With John McCain needing every vote he can muster to overcome Barack Obama, a key figure in his party’s 1994 revolution
could make his effort all the more difficult in some battleground states.

Former Rep. Bob Barr, the Libertarian Party candidate for president, has insisted from the start he’s a “competitor,” not
a potential spoiler, as an Atlanta Journal-Constitution headline tagged him one week ago. But in states such as Indiana,
where a poll Friday had McCain and Obama tied at 47 percent, the 2 percent of voters who say they plan to vote for Barr loom
large.

Asked about the spoiler label, Barr’s campaign manager, Russell Verney, asserted to WND that it’s no more valid today
than it was months ago when the former Georgia congressman declared his intention to win.

Barr won’t be “taking away” any votes from McCain in Indiana or anywhere else, Verney contended.

“McCain didn’t own those votes, nobody can take them away,” he said. “Bob Barr competed for those votes. If John McCain
had an agenda that the American public supported, John McCain would have those votes and many more. The public just rejects
his position.”

In an interview with WND in July, Barr said he found the “notion of a spoiler is sort of a funny one.”

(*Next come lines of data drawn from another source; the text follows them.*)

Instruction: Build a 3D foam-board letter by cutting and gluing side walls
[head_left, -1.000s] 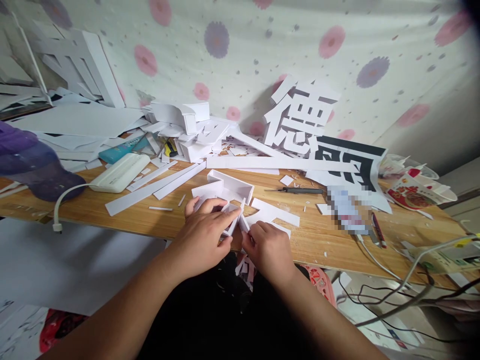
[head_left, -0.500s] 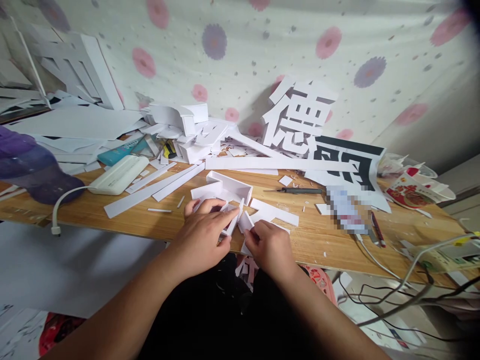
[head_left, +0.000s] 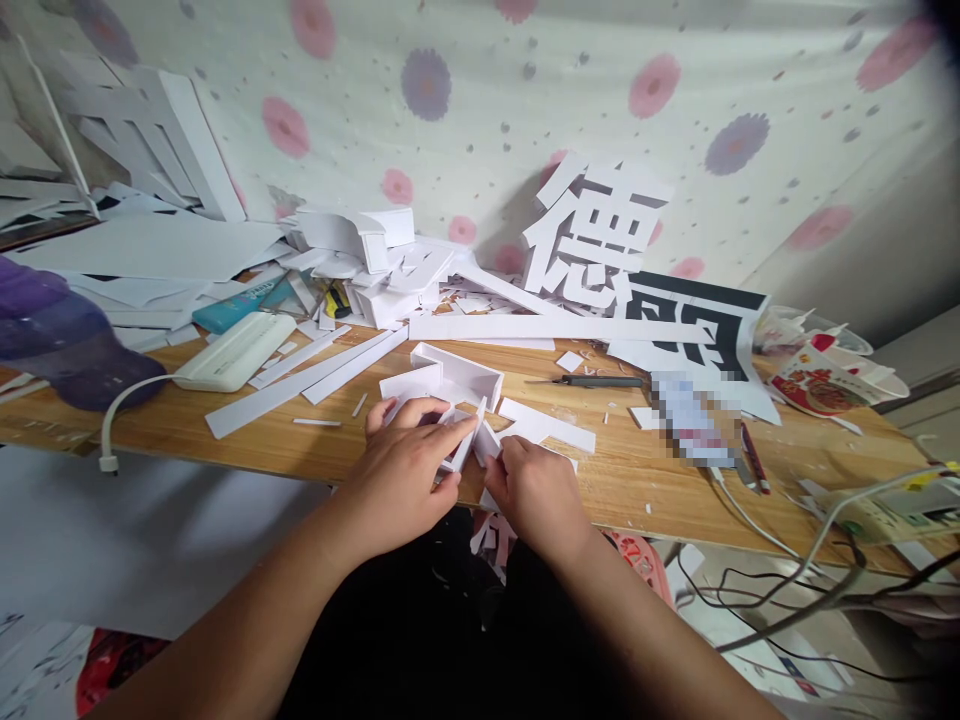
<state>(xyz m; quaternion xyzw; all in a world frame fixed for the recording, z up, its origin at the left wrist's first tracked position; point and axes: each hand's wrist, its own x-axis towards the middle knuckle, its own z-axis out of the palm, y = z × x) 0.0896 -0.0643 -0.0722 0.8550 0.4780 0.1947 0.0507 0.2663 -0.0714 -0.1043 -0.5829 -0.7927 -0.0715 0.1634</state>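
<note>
A white foam-board letter form (head_left: 466,377) with upright side walls rests near the front edge of the wooden table. My left hand (head_left: 409,465) lies over its near part, fingers curved round the walls, the thumb on the near side. My right hand (head_left: 541,492), just to the right, is closed in a pinch on a small white foam-board strip (head_left: 486,440) that stands against the form. Its fingertips are partly hidden. Flat white offcuts (head_left: 555,424) lie beside and under the right hand.
Behind are a craft knife (head_left: 600,381), long white strips (head_left: 525,326) and a finished white character (head_left: 596,235). A purple bottle (head_left: 67,335) and white power bank (head_left: 238,352) stand left. A blurred phone (head_left: 694,420), paper bowl (head_left: 825,380) and power strip with cables (head_left: 892,512) lie right.
Both hands keep nearly the same place and hold. My right hand has shifted very slightly at the small strip; the whole view has drifted a little.
</note>
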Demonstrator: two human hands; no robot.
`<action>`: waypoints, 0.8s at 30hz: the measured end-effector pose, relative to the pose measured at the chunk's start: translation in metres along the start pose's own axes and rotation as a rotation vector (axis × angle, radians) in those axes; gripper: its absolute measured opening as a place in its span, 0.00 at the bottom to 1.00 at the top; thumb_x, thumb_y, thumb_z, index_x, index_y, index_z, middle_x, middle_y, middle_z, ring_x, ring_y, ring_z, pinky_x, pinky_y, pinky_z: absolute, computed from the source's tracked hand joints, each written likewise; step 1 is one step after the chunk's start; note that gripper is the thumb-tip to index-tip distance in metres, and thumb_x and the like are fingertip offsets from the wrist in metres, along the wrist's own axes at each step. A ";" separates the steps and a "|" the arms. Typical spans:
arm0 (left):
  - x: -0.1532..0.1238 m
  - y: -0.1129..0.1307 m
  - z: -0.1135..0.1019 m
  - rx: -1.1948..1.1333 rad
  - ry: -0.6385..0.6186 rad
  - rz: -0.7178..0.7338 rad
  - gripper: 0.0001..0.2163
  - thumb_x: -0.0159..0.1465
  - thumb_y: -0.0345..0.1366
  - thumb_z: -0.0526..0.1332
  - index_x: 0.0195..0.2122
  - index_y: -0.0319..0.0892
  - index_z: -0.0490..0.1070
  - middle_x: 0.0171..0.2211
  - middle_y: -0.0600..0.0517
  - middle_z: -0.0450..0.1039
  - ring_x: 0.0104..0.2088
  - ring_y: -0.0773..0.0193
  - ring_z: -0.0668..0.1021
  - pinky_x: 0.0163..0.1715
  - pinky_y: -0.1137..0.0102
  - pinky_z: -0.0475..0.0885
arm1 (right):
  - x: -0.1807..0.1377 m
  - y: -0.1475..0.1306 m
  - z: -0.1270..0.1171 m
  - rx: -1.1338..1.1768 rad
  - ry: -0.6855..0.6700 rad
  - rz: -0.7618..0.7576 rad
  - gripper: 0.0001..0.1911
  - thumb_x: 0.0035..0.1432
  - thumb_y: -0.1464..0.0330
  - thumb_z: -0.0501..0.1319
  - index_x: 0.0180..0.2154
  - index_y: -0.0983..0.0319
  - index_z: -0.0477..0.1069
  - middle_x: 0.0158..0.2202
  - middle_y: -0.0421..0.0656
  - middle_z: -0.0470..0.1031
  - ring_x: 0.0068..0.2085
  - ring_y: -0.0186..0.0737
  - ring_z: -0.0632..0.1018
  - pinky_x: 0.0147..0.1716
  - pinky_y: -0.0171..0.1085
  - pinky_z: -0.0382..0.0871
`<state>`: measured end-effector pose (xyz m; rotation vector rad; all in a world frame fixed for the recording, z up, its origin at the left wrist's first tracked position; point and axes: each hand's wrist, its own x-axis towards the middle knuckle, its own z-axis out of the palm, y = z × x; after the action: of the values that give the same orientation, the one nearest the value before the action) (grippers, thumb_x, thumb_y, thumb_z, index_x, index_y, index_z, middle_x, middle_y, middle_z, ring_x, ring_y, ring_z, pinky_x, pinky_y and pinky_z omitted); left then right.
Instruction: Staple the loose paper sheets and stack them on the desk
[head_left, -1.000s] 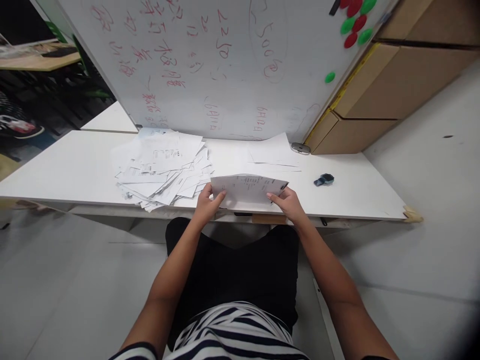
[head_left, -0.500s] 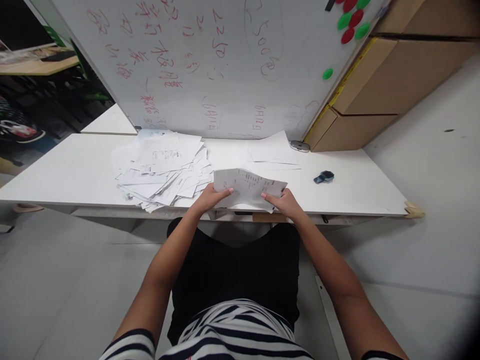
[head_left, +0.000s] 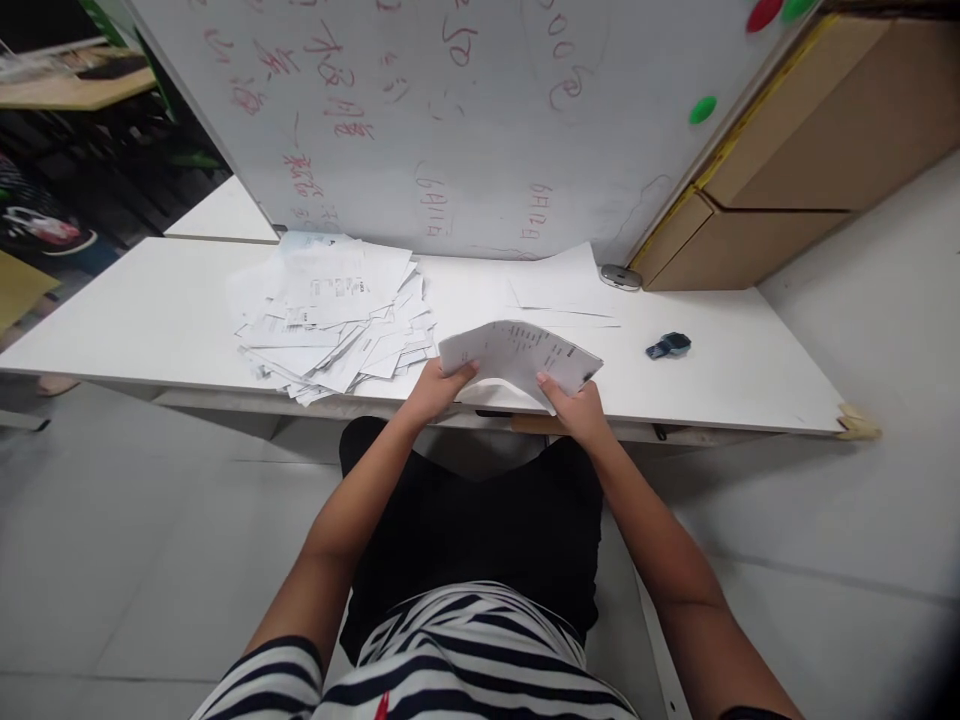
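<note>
A small stack of printed paper sheets is bowed upward between my two hands, over the front edge of the white table. My left hand pinches its left end, thumb on top. At the right end my right hand grips it the same way. The fingers beneath the paper are hidden. Just left of my left hand lies a messy heap of loose papers. A few flat white sheets lie beyond the held stack.
A whiteboard with red writing stands along the table's back. Cardboard boxes are stacked at the right. A grey computer mouse sits by the board, and a dark watch-like object lies farther right. At far left a person is partly visible.
The held papers are now arched more strongly, their middle raised. Both hands keep their grip on the ends. My view has tilted down, showing less of the whiteboard.
</note>
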<state>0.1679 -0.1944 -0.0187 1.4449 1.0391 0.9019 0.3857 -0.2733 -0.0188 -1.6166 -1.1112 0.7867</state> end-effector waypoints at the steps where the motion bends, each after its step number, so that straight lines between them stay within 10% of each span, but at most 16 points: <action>1: 0.001 -0.003 0.001 0.025 0.014 0.009 0.21 0.57 0.51 0.64 0.45 0.40 0.76 0.46 0.47 0.77 0.49 0.51 0.76 0.50 0.60 0.70 | 0.000 0.001 0.001 -0.003 0.002 0.009 0.27 0.51 0.52 0.65 0.43 0.68 0.76 0.45 0.54 0.79 0.50 0.54 0.77 0.49 0.46 0.70; 8: -0.007 -0.008 0.008 0.209 0.021 -0.032 0.20 0.60 0.52 0.58 0.36 0.38 0.76 0.37 0.47 0.78 0.42 0.49 0.77 0.42 0.60 0.72 | -0.009 0.012 -0.009 -0.128 -0.002 0.003 0.24 0.53 0.53 0.63 0.41 0.66 0.77 0.43 0.52 0.79 0.49 0.55 0.77 0.50 0.47 0.70; 14: -0.007 0.013 0.000 0.110 -0.065 0.119 0.19 0.64 0.45 0.57 0.54 0.44 0.65 0.48 0.46 0.74 0.46 0.58 0.77 0.45 0.63 0.72 | -0.033 0.025 -0.049 0.069 -0.118 0.262 0.25 0.49 0.55 0.68 0.45 0.65 0.75 0.48 0.51 0.77 0.48 0.51 0.78 0.47 0.45 0.73; 18: 0.015 0.014 -0.008 0.279 0.135 0.304 0.15 0.69 0.43 0.50 0.53 0.45 0.64 0.47 0.47 0.73 0.46 0.61 0.76 0.50 0.62 0.70 | -0.045 0.037 -0.066 0.256 -0.100 0.400 0.24 0.46 0.59 0.71 0.43 0.66 0.74 0.41 0.51 0.80 0.34 0.45 0.80 0.29 0.39 0.77; 24: 0.070 0.015 0.013 0.771 0.095 0.415 0.15 0.69 0.40 0.46 0.48 0.43 0.68 0.51 0.45 0.71 0.56 0.56 0.68 0.59 0.58 0.61 | -0.049 0.051 -0.070 0.292 -0.059 0.462 0.20 0.45 0.62 0.71 0.38 0.66 0.73 0.27 0.45 0.76 0.20 0.36 0.71 0.13 0.34 0.66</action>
<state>0.2053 -0.1330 -0.0066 2.3422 1.2532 0.9029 0.4444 -0.3488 -0.0466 -1.6216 -0.6246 1.2414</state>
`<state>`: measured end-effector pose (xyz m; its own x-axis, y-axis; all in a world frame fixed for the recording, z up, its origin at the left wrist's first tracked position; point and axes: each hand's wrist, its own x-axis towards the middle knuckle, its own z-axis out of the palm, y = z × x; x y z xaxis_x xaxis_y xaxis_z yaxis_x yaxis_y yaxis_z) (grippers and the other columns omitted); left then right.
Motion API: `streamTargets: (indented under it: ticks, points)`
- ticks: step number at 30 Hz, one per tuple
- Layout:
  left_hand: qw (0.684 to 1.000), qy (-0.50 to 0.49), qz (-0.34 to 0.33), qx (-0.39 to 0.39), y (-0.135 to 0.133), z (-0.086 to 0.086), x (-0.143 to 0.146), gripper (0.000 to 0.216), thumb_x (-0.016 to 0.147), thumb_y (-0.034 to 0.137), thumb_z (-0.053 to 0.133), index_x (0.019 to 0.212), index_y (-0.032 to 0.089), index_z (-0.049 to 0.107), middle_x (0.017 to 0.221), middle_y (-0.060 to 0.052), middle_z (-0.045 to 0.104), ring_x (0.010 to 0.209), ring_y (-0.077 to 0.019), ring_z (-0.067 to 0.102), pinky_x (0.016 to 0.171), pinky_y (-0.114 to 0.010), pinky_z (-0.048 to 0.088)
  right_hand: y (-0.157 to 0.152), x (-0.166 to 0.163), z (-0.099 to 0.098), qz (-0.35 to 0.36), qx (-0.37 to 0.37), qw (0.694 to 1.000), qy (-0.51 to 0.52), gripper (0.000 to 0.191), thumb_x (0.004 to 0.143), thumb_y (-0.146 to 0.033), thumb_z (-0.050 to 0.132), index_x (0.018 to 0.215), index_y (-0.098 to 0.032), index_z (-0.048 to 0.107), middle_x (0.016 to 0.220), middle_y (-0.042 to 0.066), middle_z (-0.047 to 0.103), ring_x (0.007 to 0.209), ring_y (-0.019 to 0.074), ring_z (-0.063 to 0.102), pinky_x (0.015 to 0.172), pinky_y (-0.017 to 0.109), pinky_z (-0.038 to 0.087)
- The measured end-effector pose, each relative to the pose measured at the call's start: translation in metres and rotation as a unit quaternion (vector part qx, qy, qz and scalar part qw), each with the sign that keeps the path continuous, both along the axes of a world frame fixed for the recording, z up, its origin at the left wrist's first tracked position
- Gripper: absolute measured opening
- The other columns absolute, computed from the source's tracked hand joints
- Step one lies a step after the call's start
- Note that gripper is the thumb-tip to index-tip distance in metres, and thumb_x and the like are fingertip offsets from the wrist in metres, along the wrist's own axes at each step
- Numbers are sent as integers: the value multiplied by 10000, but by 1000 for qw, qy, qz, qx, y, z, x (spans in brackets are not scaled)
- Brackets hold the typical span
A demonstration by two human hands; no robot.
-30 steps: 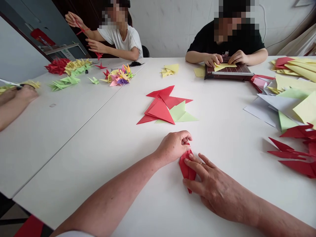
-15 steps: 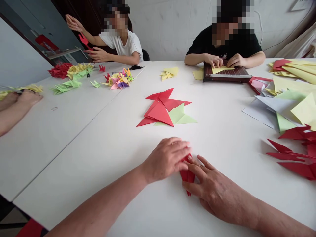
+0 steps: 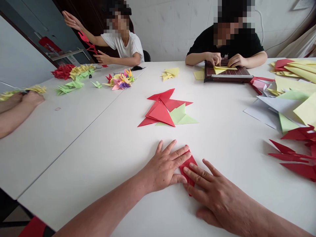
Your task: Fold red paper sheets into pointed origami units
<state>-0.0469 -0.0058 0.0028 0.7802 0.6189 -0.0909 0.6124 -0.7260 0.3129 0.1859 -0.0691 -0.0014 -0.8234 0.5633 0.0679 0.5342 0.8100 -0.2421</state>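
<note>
A folded piece of red origami paper lies flat on the white table, partly covered by my fingers. My left hand presses on its upper left side with fingers spread and thumb near its lower left edge. From the right, my right hand rests its outstretched fingertips on the middle and lower part of the paper. Just beyond my hands, several folded red paper pieces overlap a light green folded piece.
Red folded cranes lie at the right, below stacked coloured paper sheets. Across the table, one person works yellow paper on a paper trimmer; another holds up a red paper string. Small multicoloured cranes are piled left of centre.
My left hand has flattened and spread its fingers, shifting slightly down and left off the paper's middle. My right hand's fingers have straightened over the paper. More red paper shows.
</note>
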Motion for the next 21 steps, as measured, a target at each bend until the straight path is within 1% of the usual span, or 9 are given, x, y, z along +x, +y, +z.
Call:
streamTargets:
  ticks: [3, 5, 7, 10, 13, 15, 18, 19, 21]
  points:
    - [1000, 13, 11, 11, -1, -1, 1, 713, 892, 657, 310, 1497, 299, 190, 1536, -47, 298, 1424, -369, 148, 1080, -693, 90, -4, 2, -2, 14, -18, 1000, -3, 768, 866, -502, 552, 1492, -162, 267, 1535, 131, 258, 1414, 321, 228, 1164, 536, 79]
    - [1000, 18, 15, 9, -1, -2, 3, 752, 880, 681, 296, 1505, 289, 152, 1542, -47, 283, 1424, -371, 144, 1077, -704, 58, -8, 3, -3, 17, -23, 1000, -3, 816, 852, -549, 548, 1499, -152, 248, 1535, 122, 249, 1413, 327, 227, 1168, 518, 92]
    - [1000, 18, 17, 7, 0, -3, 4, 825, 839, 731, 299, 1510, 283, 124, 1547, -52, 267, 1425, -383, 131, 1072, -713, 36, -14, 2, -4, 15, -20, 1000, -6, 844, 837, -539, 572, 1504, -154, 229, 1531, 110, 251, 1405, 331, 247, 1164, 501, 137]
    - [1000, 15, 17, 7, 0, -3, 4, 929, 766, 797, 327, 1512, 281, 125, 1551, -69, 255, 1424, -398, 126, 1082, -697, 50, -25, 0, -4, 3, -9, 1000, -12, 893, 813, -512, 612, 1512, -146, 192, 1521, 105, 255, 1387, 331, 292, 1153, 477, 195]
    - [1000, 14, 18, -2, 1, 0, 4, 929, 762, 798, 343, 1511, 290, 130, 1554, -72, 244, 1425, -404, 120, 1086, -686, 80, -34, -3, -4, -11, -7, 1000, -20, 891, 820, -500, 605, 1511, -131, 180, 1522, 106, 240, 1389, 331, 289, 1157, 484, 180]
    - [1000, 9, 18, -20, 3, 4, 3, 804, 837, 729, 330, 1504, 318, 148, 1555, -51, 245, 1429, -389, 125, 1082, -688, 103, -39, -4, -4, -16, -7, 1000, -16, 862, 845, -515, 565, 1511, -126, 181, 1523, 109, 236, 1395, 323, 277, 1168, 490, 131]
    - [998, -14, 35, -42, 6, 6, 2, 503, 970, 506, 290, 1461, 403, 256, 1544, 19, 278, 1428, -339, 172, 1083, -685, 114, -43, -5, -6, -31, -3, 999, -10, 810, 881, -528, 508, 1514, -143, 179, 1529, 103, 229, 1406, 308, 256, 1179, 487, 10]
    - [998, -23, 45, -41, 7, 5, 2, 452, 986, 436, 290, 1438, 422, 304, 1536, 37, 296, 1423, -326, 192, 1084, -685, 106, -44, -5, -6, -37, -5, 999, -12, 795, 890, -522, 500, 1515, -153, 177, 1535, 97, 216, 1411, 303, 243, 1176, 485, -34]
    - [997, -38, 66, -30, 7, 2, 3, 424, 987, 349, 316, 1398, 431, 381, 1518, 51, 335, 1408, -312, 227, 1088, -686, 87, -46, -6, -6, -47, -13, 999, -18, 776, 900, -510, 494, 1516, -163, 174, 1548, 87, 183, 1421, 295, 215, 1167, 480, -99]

“I actually get kind of a kick out of it. There are no spoilers, there are winners and losers,” he said. “John McCain is
an adult, a very powerful man, been in the United States Senate for a long time, and he’s either going to win or lose based
on whether he or the Republican Party do an adequate job of presenting a vision and a message, a program and a platform and
a candidacy that resonates with the American people.”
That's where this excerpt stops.